都が公表した「新たな多摩のビジョン」では、「多摩の将来像2001」に掲げた基本理念や、これまでの取り組みの成果・課題などを踏まえ、ハード・ソフト両面から、これからの多摩地域が進むべき方向性を明らかにしました。多摩地域においては、今後、人口減少や少子高齢化が急速に進展する自治体もあり、それぞれの地域では、買い物弱者の発生や一人暮らし高齢者の増加など、地域や年代ごとに異なる様々な課題が存在しています。
 このような中、ビジョンに基づく多摩振興策の実現に際しては、あらゆる世代、あらゆる人々が充実した生活を送るための環境整備を目指して、それぞれの自治体や地域の実情と課題に即した対応を行うことが求められています。そのためには、都の全庁を挙げた取り組みはもとより、市町村とも十分に連携を図り、地域の実情を踏まえた取組を進めて行かなくてはなりません。都の見解を求めます。

【自転車政策について】
 次に、自転車政策について質問します。
自転車は、誰でも気軽に利用できる車両であり、都民生活に不可欠な交通手段です。同時に、環境負荷の低減、健康増進、観光振興の観点からも利用の促進が望まれます。
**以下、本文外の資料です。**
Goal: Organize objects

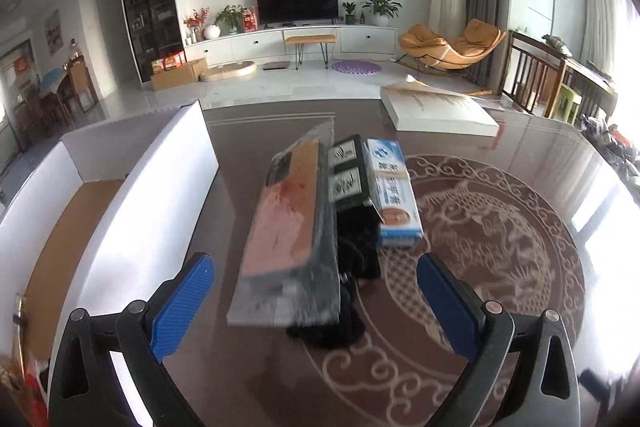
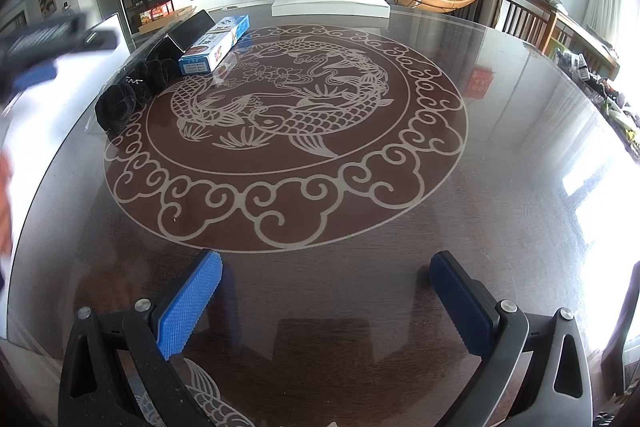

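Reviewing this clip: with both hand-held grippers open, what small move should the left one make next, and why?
Probably ease the left hand-held gripper forward and close on the plastic-wrapped phone case. Its jaws are open and empty, the case sits between them nearest the camera, and the open white box waits just to the left.

Right gripper (image 2: pixel 326 301): jaws spread, empty, above glass-topped desk (image 2: pixel 500 147). Far left on desk: blue-white box (image 2: pixel 216 45), black fabric bundle (image 2: pixel 120 105), touching in a row.
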`<state>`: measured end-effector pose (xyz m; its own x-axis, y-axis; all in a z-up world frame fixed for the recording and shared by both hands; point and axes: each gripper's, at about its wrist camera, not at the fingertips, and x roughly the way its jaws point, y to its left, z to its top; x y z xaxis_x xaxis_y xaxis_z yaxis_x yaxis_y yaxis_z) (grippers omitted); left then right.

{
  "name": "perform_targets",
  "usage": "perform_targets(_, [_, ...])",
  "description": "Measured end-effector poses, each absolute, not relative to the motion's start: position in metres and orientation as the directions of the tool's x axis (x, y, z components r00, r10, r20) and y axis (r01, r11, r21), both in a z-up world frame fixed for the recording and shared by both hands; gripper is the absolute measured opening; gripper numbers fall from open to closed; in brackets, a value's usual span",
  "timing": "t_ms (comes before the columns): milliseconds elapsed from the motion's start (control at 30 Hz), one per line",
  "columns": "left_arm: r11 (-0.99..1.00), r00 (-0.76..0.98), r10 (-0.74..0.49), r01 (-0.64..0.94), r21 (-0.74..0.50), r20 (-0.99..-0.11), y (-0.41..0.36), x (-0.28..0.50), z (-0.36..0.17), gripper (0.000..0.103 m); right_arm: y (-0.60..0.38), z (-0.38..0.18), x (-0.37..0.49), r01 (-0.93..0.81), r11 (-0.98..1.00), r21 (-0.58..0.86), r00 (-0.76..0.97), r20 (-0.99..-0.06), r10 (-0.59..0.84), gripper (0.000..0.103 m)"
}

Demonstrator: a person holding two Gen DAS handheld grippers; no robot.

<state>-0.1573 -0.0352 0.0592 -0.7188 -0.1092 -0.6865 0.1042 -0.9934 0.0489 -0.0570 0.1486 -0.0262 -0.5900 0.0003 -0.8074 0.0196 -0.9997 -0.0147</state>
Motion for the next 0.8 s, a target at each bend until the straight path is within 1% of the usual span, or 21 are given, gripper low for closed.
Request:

 一方で、近年、交差点内を中心に自転車と歩行者の事故が多発し、都内全体では交通事故が減少する中で、逆に自転車関連の事故は増加しています。被害に遭っているのは、高齢者や子ども、障害がある方々です。その原因は、自転車利用者のマナーの欠如、交通ルールへの無関心があります。従って、悪質なルール違反運転に対する取り締まりの強化や、教育マニュアルの作成は重要です。それと同時に、自転車の走行空間の整備が遅れていることも問題であり、今後は、自転車レーンなどを積極的に整備し、自転車の走行空間を確保すべきです。
 こうした認識を踏まえ、我が党は一昨年の第一回定例会以来、一貫して自転車総合政策の策定を主張し、東京都自転車条例の制定を求めて来ました。その結果、今定例会において「自転車の安全で適正な利用の促進に関する条例案」が議案として上程されました。
 しかし一部の人から、本条例は、自転車の利用を抑制するもので、自転車が持つ利便性が損なわれるのではないか、といった懸念の声も寄せられております。都の総合対策と条例は、いたずらに自転車利用を抑制するものではなく、むしろ、その安全で快適な利用を促し、歩行者の安全、道路の安全を向上させるものでなくてはなりません。
 そこで、知事の自転車総合対策と条例化についての所見を伺いたいと思います。

【治安対策について】
 最後に、東京の安全・安心について質問します。このたび、首都東京の治安維持の重責を担う警視庁のトップに、樋口建史警視総監のあとを受け、西村泰彦警視総監が就任されました。
 過日の本会議開会日には、西村警視総監より治安状況報告がなされ、特に犯罪抑止総合対策では、指定重点犯罪など数多くの課題に取り組まれる中、振り込め詐欺をはじめとする特殊詐欺など、新たな治安撹乱要因への対策も、警視庁として最重要の課題であると強調されました。  現在、東京都は、2020年のオリンピック・パラリンピック招致活動に取り組んでおり、3月にはIOC評価委員に対するプレゼンテーションも予定されております。
 そこにおいては、言うまでもなく「東京の治安の良さ」が占めるウエイトは極めて大きく、招致の結果を左右する鍵であるといっても決して過言ではありません。 それだけではなく、東京の治安は、わが国全体の安定と活力の維持、さらには国民生活全体の安全と安心にとって、文字通り不可欠の条件であります。
 招致活動が本格化し、日本再生のスタートに当たるこの時期に、改めて、東京の安全・安心の確保、治安の維持に向けた警視総監の所信を伺い、代表質問を終わります。